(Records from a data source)
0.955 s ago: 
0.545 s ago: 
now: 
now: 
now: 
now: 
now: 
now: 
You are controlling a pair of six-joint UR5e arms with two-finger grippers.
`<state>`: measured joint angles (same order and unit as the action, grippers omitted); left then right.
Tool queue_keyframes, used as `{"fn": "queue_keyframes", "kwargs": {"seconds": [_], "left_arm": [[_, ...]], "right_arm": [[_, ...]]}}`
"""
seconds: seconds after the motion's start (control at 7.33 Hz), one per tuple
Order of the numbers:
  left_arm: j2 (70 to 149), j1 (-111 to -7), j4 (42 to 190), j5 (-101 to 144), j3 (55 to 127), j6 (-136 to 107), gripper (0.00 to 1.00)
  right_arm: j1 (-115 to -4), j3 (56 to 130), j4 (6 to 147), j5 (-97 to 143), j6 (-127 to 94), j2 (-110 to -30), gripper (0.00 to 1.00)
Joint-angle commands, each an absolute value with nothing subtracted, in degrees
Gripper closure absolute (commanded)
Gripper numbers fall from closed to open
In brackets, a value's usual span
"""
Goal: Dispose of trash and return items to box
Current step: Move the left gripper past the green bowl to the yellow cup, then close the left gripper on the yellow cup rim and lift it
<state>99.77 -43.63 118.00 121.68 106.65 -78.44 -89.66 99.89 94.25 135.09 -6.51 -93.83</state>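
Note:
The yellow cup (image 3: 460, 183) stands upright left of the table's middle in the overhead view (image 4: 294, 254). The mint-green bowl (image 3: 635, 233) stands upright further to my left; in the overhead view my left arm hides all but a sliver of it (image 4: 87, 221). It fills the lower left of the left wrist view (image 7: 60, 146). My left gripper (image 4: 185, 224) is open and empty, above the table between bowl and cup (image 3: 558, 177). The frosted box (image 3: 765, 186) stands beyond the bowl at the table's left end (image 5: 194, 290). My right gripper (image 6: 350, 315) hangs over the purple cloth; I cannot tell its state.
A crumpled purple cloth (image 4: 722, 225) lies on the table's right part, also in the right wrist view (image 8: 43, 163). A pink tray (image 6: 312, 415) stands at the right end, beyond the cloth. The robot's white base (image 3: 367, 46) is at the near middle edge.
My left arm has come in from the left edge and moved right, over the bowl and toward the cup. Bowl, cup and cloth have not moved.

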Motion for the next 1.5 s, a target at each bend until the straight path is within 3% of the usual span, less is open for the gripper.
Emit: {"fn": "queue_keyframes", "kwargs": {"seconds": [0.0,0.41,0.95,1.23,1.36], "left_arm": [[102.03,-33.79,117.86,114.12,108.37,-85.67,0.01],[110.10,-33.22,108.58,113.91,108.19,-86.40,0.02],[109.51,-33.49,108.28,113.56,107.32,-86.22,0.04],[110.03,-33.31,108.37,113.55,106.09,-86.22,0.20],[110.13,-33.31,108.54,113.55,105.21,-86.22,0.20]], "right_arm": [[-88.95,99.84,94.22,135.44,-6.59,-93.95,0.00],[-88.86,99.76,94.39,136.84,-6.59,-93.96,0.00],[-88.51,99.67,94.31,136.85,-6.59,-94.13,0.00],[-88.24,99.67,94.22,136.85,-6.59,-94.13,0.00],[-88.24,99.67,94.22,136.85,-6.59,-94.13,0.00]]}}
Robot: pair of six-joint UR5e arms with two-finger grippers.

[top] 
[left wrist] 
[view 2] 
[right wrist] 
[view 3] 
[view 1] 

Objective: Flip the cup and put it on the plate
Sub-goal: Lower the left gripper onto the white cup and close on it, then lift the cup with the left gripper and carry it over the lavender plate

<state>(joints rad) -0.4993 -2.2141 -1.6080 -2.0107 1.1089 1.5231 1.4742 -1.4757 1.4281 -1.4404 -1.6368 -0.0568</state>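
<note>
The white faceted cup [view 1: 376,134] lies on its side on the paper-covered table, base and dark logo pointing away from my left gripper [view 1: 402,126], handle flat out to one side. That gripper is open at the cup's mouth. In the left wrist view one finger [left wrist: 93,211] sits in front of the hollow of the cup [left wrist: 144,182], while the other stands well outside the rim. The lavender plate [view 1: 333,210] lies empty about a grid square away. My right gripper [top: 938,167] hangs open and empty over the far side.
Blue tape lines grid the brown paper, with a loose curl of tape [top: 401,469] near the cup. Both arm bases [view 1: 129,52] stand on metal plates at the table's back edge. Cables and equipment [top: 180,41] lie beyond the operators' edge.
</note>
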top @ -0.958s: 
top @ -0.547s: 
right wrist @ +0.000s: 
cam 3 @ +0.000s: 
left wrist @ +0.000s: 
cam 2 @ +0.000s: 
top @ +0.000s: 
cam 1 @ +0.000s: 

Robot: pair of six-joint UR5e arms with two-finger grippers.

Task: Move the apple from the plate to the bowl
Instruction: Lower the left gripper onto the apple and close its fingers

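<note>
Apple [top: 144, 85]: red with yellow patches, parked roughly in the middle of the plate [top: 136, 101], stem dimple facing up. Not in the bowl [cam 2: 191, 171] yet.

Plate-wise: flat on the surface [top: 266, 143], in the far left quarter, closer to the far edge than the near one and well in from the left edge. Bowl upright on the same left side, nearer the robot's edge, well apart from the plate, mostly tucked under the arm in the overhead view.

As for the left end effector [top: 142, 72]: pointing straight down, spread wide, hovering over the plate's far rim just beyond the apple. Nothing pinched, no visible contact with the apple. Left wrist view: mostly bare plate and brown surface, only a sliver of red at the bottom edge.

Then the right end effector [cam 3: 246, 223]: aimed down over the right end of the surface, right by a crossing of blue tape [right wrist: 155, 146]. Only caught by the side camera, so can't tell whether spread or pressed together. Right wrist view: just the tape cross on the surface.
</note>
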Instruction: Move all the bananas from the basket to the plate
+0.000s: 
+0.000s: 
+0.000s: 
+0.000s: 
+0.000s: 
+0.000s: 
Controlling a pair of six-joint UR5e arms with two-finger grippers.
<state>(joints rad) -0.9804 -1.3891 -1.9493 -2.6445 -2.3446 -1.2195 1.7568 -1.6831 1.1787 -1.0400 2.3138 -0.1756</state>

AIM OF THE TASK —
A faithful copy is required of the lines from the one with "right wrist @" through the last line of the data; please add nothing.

ANSWER BELOW —
right wrist @ +0.000s: 
cam 3 @ +0.000s: 
left wrist @ +0.000s: 
cam 2 @ +0.000s: 
top @ +0.000s: 
cam 1 @ +0.000s: 

Robot: pair of six-joint UR5e arms with two-finger grippers.

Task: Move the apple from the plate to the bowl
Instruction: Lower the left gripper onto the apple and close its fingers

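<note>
Apple [top: 144, 85]: red with yellow patches, parked roughly in the middle of the plate [top: 136, 101], stem dimple facing up. Not in the bowl [cam 2: 191, 171] yet.

Plate-wise: flat on the surface [top: 266, 143], in the far left quarter, closer to the far edge than the near one and well in from the left edge. Bowl upright on the same left side, nearer the robot's edge, well apart from the plate, mostly tucked under the arm in the overhead view.

As for the left end effector [top: 142, 72]: pointing straight down, spread wide, hovering over the plate's far rim just beyond the apple. Nothing pinched, no visible contact with the apple. Left wrist view: mostly bare plate and brown surface, only a sliver of red at the bottom edge.

Then the right end effector [cam 3: 246, 223]: aimed down over the right end of the surface, right by a crossing of blue tape [right wrist: 155, 146]. Only caught by the side camera, so can't tell whether spread or pressed together. Right wrist view: just the tape cross on the surface.
</note>
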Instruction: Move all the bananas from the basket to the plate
+0.000s: 
+0.000s: 
+0.000s: 
+0.000s: 
+0.000s: 
+0.000s: 
Controlling a pair of six-joint UR5e arms with two-finger grippers.
<state>(joints rad) -0.9804 -1.3891 -1.9493 -2.6445 -2.3446 -1.2195 1.7568 -1.6831 1.1787 -1.0400 2.3138 -0.1756</state>

The required output has been given in full.